Mengenang masa-masa seperti itu selalu membuatku tersenyum. Sekarang aku sudah dewasa. Roda waktu dalam hidupku serasa berputar 140 km/jam. Sebagai mahasiswa banyak sekali yang harus aku lakukan. Kadang mengeluh dan penyakit malas yang kumat.. tak apalah karena aku juga manusia. Yang penting harus segera bangkit untuk kembali bersemangat. Aku tidak pernah ingin kembali ke masa lalu. Seberapa pun menyenangkannya masa kecil dan masa remaja, aku tidak mau kembali ke masa itu. Karena sudah susah payah aku mencapai dewasa, aku harus terus maju. Tetap fokus pada mimpi-mimpi yang sudah dirangkai dan menyulam mimpi yang lebih tinggi. terus bersemangat untuk melakukan yang terbaik. Lelah, penat, gagal adalah warna yang membuat hidup seindah pelangi. Betapapun berat masalah yang harus aku selesaikan aku harus tetap tersenyum pada langit, karena itu berarti Tuhan menyayangiku. Aku sangat yakin Dia tidak pernah mengabaikan usaha baik dan doa-doaku.

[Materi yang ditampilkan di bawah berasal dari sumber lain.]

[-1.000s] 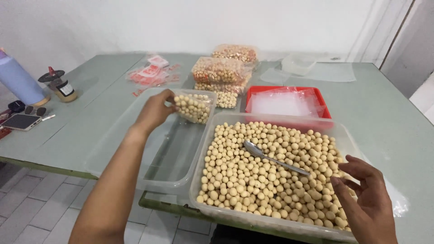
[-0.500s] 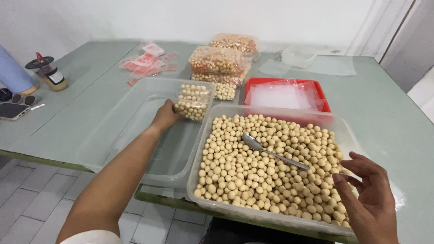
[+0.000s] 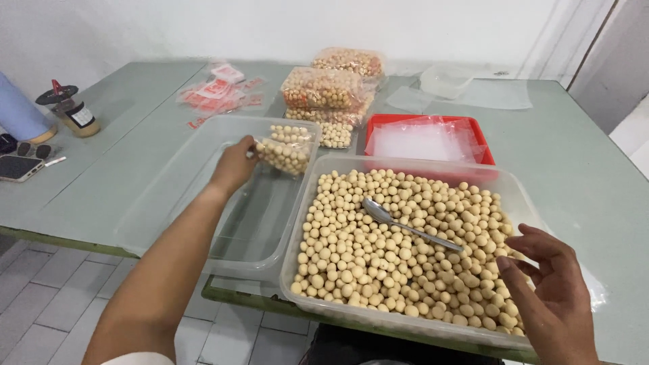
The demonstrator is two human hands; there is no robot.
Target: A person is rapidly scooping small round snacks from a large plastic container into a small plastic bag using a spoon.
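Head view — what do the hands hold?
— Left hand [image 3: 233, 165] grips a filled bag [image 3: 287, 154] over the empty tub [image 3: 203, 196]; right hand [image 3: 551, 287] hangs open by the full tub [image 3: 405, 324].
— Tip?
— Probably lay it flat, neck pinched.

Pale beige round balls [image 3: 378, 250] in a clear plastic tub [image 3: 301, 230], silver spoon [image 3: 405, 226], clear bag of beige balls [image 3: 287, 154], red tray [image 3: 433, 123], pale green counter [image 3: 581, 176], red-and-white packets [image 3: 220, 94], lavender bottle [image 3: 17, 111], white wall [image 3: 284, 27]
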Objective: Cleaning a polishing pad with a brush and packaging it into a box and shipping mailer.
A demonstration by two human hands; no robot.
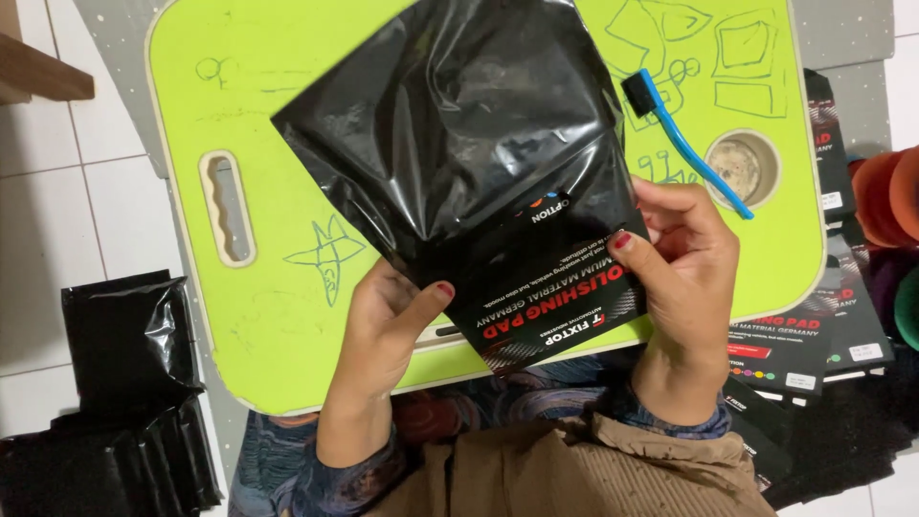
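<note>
We see both hands holding one glossy black bag [459,163] over the lime-green lap table [239,105], centre of frame. The bag's upper part is plain shiny plastic and sits tilted, one corner pointing to mid-left. Its lower end carries a black printed card [546,306] with white and red lettering, upside down from this view.

Left hand [383,335], lower centre-left: curled under the bag's lower left edge, thumb pressed on top of the plastic, other fingers hidden beneath. So it's pinching the bag.

Right hand [684,278], lower centre-right: gripping the bag's right edge at the card, thumb on the front face, fingers bent behind and beside it. Also pinching the bag. Both thumbnails are painted red.

On the table, upper right: a blue-handled brush [684,144] with a black head, lying diagonally, lower end next to a round recess [742,168] in the tabletop. The brush is apart from the bag and near the right hand but not touching it. Blue scribbled drawings sit on the green surface, and a slot handle [227,206] is cut into the table at left.

Lower left of frame: a pile of black bags [120,402] on the white tiled floor [57,211]. Right edge: a stack of black printed packs [804,345] partly under the table, and orange round pads [890,191] at far right. Bottom centre: our brown clothing and patterned sleeves.
</note>
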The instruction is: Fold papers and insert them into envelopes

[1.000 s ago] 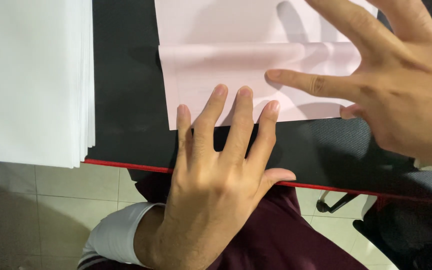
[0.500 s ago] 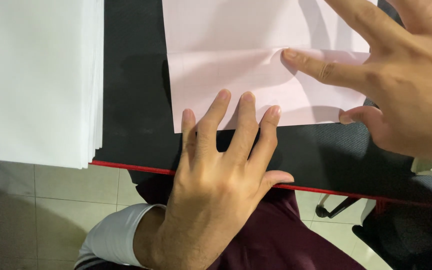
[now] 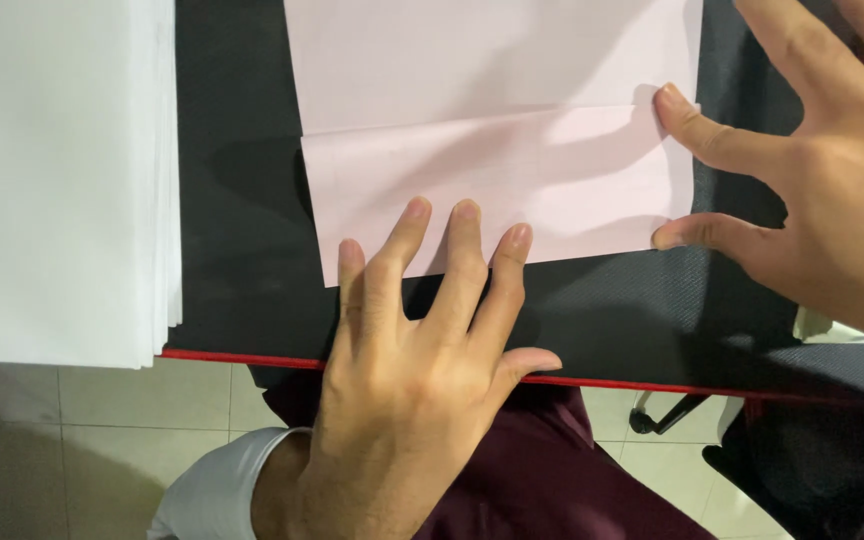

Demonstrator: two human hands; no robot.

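Head view: one pale pink sheet of paper, folded, with a horizontal crease across it, lying flat on a black desk with a red front edge. Left hand: open, fingers spread and extended, palm down; four fingertips pressing on the near edge of the sheet, thumb out to the side over the desk edge; nothing gripped. Right hand: open, fingers splayed; index fingertip on the right end of the crease, thumb tip touching the sheet's near right corner; nothing gripped. The sheet lies between the two hands, just beyond the left fingertips. Stack of white paper: well to the left of the left hand, overhanging the desk's front edge. Maroon garment with a white sleeve below the left hand; tiled floor beneath.
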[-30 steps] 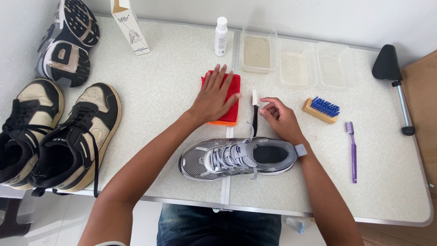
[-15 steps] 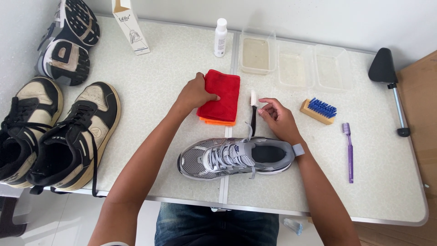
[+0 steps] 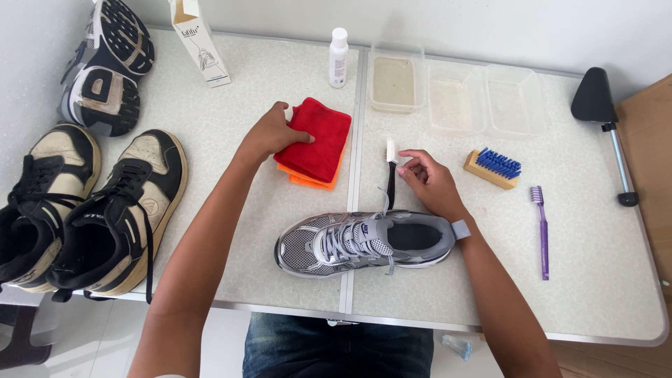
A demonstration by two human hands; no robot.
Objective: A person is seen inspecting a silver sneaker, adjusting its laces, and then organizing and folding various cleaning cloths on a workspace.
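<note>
While the left hand (image 3: pixel 269 133) pinches the left edge of the red cloth (image 3: pixel 315 138), stacked on an orange cloth (image 3: pixel 302 178) at upper centre, the right hand (image 3: pixel 430 180) rests curled, holding nothing, just right of a black-handled brush (image 3: pixel 391 173). That brush's long axis runs up-frame from the grey sneaker (image 3: pixel 364 241) lying lengthwise below, its white head farthest from the shoe.

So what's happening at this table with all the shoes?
A person sits at a white table with a grey sneaker in front of them. Their left hand grips a folded red cloth lying on an orange one. Their right hand rests beside a small black-handled brush. Worn shoes sit at the left.
</note>
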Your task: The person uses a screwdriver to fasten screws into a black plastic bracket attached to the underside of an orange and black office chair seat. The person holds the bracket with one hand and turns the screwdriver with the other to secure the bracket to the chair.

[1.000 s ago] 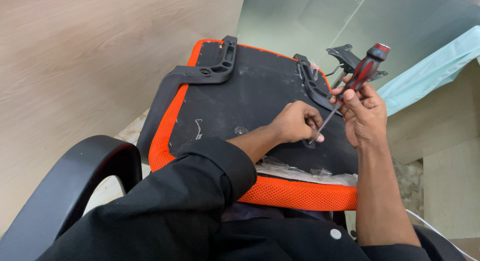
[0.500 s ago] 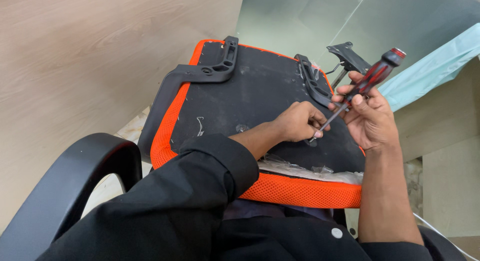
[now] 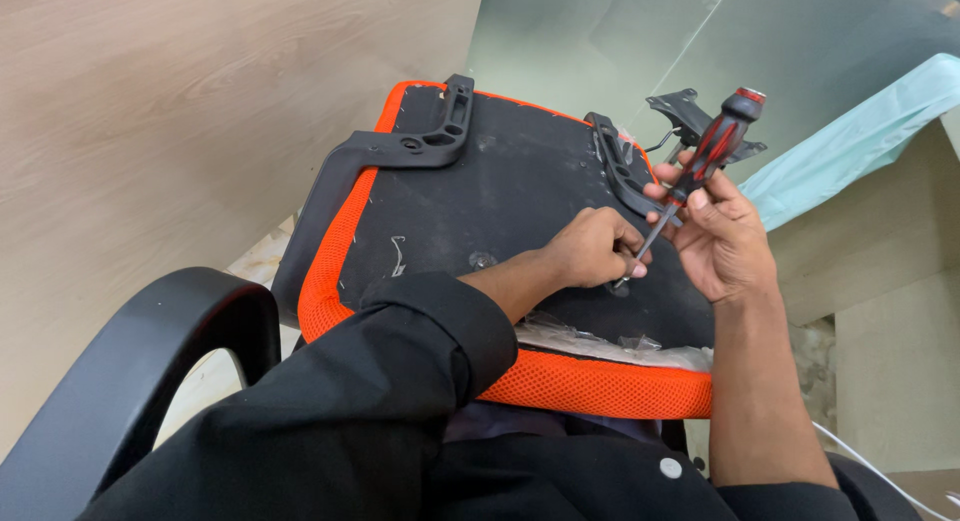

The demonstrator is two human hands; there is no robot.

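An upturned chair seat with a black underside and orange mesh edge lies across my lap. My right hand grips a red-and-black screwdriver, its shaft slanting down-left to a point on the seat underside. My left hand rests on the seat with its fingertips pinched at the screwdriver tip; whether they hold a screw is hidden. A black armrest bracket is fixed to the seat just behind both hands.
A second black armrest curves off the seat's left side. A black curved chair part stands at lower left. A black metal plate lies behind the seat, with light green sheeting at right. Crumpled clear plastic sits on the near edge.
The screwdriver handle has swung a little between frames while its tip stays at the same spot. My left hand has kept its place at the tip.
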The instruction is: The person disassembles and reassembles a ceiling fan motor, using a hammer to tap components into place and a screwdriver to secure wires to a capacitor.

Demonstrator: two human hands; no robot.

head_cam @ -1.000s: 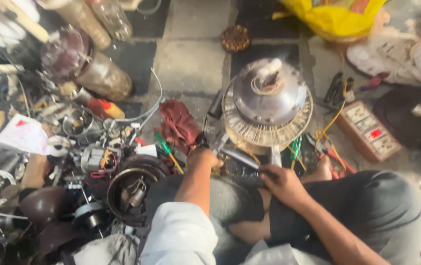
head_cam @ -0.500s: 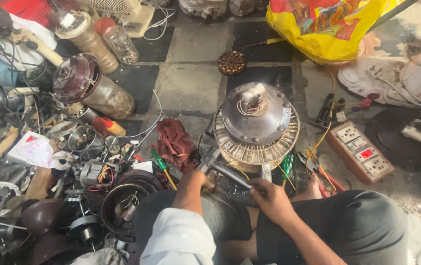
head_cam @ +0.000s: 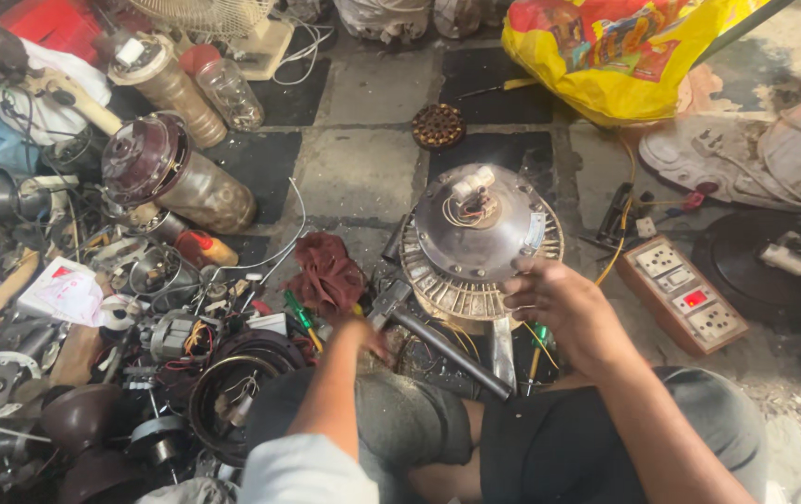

Terimakasih Tuhan untuk semua yang Engkau berikan padaku bahkan tanpa aku minta. Bantulah aku untuk meraih mimpi-mimpiku. Kuatkanlah aku untuk selalu melakukan yang terbaik. Aku tidak ingin hidupku sia-sia dan terasa hambar ketika Tua. Aku menikmati hidup yang Engkau berikan. Selagi aku masih muda dan memiliki energi melakukan apa saja aku akan bersemangat menjalani hidup ini. Hingga ketika tua dan tubuhku menjadi lemah, aku akan duduk dengan bangga dihadapan cucu-cucuku. Menceritakan kisah hidupku dengan rasa bangga. Hingga ketika waktuku telah habis aku akan kembali kepadaMu dengan jiwa yang damai. Meninggalkan kehidupan yang sudah aku perjuangkan dan mempertanggungjawabkan segala apa yang aku lakukan. Maafkan aku Tuhan karena kadang aku mengeluh dan lupa meyapaMu, juga tidak mengucapkan terimakasih atas nikmatmu. Maafkan aku..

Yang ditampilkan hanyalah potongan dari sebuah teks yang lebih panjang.